AP, June 9, 1999

Belgian PM's wife calls
dioxin crisis "a plot"

By Leslie Adler

BRUSSELS, June 10 (Reuters) - The wife of Belgian Prime Minister Jean-Luc Dehaene said on Thursday the country's crisis over dioxin contamination was a plot against the government, adding she was not changing her eating habits.

Celia Dehaene, pictured on the front page of tabloid La Derniere Heure seasoning a raw chicken on a grill, told the newspaper, "We are continuing to eat everything."
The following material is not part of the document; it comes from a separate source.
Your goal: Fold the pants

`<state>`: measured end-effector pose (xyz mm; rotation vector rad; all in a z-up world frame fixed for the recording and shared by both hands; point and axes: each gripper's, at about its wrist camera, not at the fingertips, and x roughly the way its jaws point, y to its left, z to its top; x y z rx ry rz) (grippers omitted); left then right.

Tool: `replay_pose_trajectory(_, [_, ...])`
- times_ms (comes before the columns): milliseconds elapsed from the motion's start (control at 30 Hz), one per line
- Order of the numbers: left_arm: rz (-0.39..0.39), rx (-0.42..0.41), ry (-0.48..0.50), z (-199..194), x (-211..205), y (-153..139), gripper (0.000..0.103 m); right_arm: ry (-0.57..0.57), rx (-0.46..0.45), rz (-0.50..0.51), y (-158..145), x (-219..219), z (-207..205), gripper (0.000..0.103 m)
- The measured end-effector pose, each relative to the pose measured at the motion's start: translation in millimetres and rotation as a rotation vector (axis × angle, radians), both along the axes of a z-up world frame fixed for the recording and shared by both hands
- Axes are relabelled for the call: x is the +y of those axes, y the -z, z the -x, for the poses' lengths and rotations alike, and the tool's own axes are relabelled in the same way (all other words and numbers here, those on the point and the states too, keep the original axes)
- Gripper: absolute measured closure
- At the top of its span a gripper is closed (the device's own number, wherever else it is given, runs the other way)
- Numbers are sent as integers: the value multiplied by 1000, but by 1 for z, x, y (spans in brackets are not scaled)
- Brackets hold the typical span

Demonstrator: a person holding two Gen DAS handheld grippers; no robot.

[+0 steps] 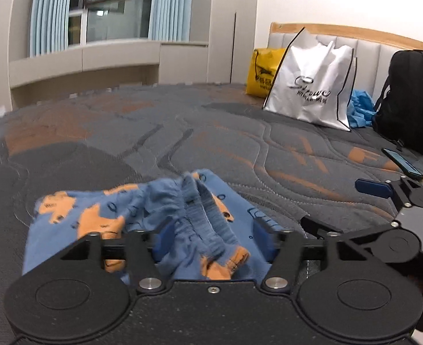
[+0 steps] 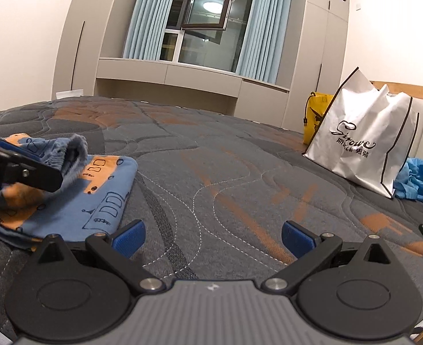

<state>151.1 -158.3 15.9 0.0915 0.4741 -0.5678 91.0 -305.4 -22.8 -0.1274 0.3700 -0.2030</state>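
Small blue pants [image 1: 96,218] with orange prints lie on the grey and orange bedspread [image 1: 240,143]. My left gripper [image 1: 211,238] has the bunched waistband between its blue pads [image 1: 165,238], with the fabric lifted a little; the pads stand fairly wide apart around the cloth. In the right wrist view the pants [image 2: 76,201] lie at the left, with the left gripper [image 2: 24,172] holding their raised waistband. My right gripper [image 2: 212,238] is open and empty, low over the bedspread [image 2: 240,172] to the right of the pants. It also shows in the left wrist view [image 1: 375,189].
A white shopping bag [image 1: 312,86], a yellow bag [image 1: 264,72], a blue cloth [image 1: 361,109] and a black backpack [image 1: 412,92] stand by the headboard. A phone [image 1: 401,162] lies on the bed at the right. Window and cabinets are beyond the bed.
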Motion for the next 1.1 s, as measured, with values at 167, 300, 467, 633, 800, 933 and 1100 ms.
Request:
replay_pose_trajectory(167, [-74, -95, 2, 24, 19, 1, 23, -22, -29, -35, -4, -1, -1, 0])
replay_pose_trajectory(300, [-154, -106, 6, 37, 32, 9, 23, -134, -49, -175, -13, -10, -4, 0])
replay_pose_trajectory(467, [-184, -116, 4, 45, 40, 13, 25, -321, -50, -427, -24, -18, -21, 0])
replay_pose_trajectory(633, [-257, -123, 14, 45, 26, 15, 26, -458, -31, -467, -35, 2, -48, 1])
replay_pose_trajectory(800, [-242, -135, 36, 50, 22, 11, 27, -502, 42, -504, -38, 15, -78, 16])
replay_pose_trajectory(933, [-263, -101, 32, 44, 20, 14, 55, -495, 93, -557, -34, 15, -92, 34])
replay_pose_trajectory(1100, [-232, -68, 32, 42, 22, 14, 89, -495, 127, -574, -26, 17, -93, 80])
She added, "Last weekend we had a barbecue in the garden, with a group of children, and we ate all sorts of things -- like chicken and lamb. I'm not worried."

Dehaene defended her husband's government, which has been the subject of increasing criticism over its handling of the affair. The government failed to notify the European Commission or Belgian citizens of the problem until four weeks after it received confirmation of the contamination of animal feed with the cancer-causing chemical dioxin.

The feed has been traced to the Verkest fats processing firm, but how the dioxin entered the fats remains unknown.

"In my view, this entire affair is a frame-up," Dehaene told the newspaper. "And, as usual, it's my husband who has to take care of things," she said.

The crisis continued to dominate news coverage, with colour photographs of dead chickens splayed across front pages.

On Wednesday the government almost doubled the list of potentially contaminated poultry farms to more than 1,500 after a feed supplier said three instead of one of its companies had used fat from the Verkest firm at the centre of the storm.

"Absolute chaos," blared the front page headline in Dutch-language daily Het Laatste Nieuws below a photograph of dead chickens hanging by their feet.

"Close to Desperation," the Gazet van Antwerpen said of the surprise adjustment to the blacklist of suspect chicken farms.

The paper called Wednesday's events "a farce" after the government initially removed the ban on chicken slaughtering only to reimpose it later the same day.

"Crazy!," Het Volk said of the off-again, on-again ban on slaughtering. Inside, an irate farmer accused the government of driving the farm sector into extinction.

La Libre Belgique, in an editorial, referred to Belgium as a "non-state."